Preprocessing scripts

This repo contains a few scripts to generate the relevant data for the web viewer.

scripts/gen-prefixes.ts

This script generates the json files representing the groups/publisher ranges.

  • Input: isbngrp_records.jsonl.seekable.zst
  • Output: public/prefix-data/*.json (split by size), data/prefix-data.json (the full data)
pnpm tsx scripts/gen-prefixes.ts .../aa_meta__aacid__isbngrp_records__20240920T194930Z--20240920T194930Z.jsonl.seekable.zst
# compress them with zopfli (if you don't want to install zopfli, use `gzip -9 public/prefix-data/*.json`)
scripts/minify-prefix-data.sh

scripts/rarity

This one written in Rust for performance. You'll need the Rust compiler.

  • Input: aa_metaaacidworldcat__20241230T203056Z--20241230T203056Z.jsonl.seekable.zst
  • Output: data/library_holding_data.sqlite3
cd scripts/rarity
export RUSTFLAGS="-C target-cpu=native"
cargo run --release -- ~/Downloads/annas_archive_meta__aacid__worldcat__20241230T203056Z--20241230T203056Z.jsonl.seekable.zst

It takes 20min-1h to process the 250GByte source file.

scripts/write-images

This script generates the png datasets.

Use pnpm tsx scripts/write-images list to list datasets:

Special datasets: [ 'publishers', 'all', 'rarity' ]
Normal datasets: [...depends on
]

The syntax is pnpm tsx scripts/write-images [dataset] [zoom-level|all]

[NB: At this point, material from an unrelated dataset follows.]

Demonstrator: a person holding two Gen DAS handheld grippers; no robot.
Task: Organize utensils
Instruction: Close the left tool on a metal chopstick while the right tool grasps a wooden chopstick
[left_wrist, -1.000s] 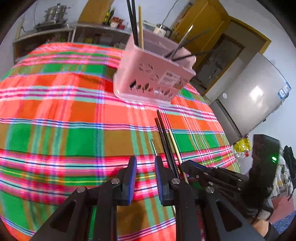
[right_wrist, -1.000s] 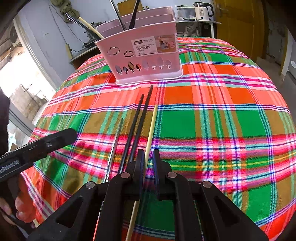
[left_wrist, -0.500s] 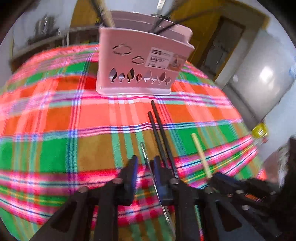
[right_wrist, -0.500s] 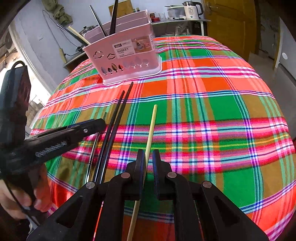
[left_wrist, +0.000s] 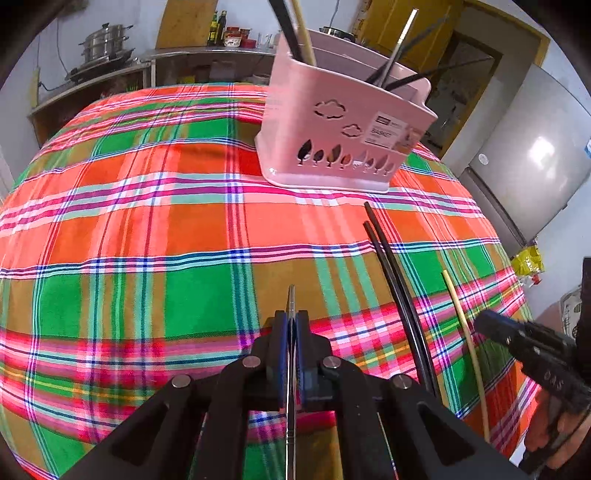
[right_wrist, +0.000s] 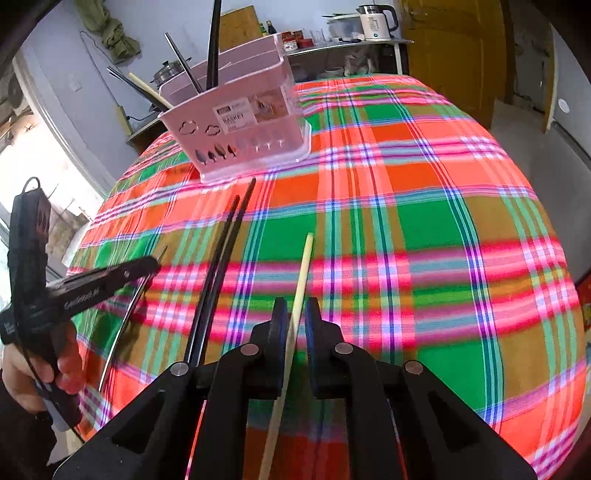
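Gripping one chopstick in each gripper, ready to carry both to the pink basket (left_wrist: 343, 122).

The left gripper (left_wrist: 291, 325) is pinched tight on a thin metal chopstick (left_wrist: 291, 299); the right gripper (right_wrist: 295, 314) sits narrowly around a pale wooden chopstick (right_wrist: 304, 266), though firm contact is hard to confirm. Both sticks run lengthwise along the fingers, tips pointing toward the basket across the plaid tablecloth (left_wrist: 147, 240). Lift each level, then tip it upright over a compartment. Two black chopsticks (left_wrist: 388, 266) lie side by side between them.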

Use all to generate all zoom levels from 1-4.

Input:

  • for the all and normal datasets: data/aa_isbn13_codes_20241204T185335Z.benc.zst (or set env var INPUT_BENC=path)
  • for the publisher dataset: data/prefix-data.json (generated by scripts/gen-prefixes.ts, or set env var INPUT_PREFIX_DATA=path)
  • for the rarity dataset: data/library_holding_data.sqlite3 (generated by scripts/rarity or set env var INPUT_HOLDING_SQLITE=path)

Output:

  • public/images/tiled/[dataset]/zoom-{1,2,3,4}/*.png
  • public/images/tiled/[dataset]/written.json with the list of images (only if zoom level=all)
  • public/images/tiled/[dataset]/stats.json
# you might want to run some these in parallel, each takes a 1-10 minutes.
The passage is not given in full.